The underground water that had been supplying them contaminated water has virtually dried up, meaning that one of the two areas where they used to collect water is completely dry. This site was densely populated with people collecting water when I last visited only two weeks ago. Today, only two pigs populated the spring site bathing in mud and feces. A foul smell emanated from the site.

At the other site, water still trickled out, but it takes 1 hour to fill a jerry can, which is 20L of contaminated water. At mid-day, I counted a civilized line of 34 jerry cans. The people told me that the owners of those cans had been waiting since mid-night the night before to collect water. They said that after the workday, the line is three times as long.

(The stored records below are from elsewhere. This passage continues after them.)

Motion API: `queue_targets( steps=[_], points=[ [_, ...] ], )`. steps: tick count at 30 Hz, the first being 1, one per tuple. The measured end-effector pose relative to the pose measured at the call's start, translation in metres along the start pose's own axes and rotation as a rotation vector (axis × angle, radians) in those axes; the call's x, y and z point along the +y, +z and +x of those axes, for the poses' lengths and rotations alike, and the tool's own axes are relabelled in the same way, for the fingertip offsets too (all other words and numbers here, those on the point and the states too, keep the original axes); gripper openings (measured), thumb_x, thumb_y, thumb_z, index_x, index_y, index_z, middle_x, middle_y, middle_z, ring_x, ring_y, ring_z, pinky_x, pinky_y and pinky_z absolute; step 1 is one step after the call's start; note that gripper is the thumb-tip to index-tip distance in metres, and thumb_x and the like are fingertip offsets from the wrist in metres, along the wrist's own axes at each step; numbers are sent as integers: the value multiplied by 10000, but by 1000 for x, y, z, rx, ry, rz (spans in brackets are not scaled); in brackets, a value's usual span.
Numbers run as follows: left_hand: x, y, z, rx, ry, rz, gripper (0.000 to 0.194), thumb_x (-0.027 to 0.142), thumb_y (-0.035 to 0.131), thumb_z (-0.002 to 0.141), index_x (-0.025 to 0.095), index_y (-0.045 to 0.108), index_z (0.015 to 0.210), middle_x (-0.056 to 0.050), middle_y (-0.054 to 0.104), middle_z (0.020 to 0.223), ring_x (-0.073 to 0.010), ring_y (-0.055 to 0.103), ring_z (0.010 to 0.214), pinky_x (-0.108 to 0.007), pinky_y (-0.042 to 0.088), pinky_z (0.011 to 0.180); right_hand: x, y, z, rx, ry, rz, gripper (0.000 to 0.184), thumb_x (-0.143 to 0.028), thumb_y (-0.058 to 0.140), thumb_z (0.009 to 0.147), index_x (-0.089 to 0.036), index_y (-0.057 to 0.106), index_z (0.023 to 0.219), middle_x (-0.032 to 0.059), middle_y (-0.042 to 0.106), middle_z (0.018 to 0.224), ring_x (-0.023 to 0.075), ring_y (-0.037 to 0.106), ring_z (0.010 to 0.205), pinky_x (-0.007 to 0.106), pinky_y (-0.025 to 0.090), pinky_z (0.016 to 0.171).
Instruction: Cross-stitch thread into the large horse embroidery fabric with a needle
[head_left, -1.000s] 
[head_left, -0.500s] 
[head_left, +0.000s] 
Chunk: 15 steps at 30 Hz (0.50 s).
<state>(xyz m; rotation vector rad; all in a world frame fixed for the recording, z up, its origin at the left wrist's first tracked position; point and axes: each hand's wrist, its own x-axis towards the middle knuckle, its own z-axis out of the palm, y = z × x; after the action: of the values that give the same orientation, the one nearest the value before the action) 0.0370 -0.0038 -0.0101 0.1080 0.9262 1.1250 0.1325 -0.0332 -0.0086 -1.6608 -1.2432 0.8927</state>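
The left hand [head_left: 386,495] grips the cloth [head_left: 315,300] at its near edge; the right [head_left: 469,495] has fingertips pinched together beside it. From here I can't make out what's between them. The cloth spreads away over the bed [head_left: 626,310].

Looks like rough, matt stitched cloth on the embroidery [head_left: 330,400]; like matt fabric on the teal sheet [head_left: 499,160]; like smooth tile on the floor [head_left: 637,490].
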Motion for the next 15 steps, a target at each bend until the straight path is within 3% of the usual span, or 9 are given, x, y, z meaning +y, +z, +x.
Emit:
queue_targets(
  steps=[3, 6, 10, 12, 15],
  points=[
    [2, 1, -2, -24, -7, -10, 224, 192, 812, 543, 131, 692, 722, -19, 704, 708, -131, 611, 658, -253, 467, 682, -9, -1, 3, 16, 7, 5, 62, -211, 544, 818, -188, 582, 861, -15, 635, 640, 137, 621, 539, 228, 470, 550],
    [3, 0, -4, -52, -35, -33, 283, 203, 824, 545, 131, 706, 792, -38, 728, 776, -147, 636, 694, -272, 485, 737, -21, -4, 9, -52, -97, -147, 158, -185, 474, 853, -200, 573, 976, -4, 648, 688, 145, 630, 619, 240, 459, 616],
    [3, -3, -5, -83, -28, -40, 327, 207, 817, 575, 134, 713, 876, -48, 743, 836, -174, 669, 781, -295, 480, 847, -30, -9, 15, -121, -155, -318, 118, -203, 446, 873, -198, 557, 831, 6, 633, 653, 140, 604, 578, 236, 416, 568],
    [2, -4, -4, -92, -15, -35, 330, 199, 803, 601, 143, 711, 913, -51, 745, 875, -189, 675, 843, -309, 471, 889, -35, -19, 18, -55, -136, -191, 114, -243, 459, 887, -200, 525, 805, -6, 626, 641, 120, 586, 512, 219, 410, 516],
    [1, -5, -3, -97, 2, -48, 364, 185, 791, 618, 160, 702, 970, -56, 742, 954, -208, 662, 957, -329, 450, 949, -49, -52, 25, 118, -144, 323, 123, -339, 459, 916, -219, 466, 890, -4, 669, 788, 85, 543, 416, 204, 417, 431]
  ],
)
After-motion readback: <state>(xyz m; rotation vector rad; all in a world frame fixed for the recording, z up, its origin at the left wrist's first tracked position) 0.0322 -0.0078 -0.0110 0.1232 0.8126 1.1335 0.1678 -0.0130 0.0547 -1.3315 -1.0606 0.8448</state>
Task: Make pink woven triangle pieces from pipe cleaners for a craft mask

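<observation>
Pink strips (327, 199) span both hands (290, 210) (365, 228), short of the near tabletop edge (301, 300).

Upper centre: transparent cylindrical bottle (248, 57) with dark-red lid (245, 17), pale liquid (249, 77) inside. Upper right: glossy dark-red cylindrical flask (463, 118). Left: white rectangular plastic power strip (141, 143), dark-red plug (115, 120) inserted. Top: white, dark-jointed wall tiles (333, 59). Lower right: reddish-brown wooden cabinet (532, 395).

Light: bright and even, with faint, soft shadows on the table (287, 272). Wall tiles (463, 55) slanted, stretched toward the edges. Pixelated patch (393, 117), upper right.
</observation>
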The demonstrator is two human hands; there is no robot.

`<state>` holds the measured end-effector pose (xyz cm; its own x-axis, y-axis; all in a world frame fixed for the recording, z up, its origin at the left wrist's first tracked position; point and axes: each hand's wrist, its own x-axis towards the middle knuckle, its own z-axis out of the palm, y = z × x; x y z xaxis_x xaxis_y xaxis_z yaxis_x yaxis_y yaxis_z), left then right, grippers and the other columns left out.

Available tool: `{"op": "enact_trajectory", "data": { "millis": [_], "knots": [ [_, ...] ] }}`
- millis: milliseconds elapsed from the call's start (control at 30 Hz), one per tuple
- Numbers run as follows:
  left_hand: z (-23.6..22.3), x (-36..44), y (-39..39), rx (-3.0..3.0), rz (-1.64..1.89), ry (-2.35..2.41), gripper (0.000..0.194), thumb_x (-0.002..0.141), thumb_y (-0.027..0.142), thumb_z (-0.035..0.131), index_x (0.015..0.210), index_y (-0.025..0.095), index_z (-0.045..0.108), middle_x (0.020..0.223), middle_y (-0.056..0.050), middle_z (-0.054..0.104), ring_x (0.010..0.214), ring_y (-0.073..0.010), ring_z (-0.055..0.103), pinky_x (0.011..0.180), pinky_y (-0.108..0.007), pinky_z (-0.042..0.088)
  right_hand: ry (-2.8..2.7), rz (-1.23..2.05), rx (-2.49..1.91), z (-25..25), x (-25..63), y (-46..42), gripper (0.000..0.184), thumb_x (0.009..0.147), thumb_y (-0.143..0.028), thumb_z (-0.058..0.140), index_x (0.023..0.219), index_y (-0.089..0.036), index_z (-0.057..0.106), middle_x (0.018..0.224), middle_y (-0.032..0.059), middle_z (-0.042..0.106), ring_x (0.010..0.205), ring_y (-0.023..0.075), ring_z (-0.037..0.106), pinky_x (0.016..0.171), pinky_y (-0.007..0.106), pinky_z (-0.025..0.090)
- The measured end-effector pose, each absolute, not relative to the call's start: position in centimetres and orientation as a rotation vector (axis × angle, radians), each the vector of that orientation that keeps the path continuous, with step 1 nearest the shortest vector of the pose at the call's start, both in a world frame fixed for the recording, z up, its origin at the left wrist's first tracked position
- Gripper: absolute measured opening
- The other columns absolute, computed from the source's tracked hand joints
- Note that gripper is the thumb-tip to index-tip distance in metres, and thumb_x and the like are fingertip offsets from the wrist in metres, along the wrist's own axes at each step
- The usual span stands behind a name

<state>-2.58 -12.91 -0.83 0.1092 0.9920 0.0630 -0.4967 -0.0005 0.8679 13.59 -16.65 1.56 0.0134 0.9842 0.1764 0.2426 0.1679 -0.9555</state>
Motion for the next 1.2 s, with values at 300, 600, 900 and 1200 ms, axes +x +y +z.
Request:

The standard minimum need for water is 20L/day. Right now, water sufficient for 24 people per day is meant to supply 6,000 people.

Although the timeline for the completion of the water point was set for this Monday, construction still has not begun, due to various administrative delays. The community had dug 500m of trenches for the pipes through rocky terrain. Despite finalized contracts, supply orders and other administrative work that has been done, from the perspective of the community, there have been no developments towards safe water so far.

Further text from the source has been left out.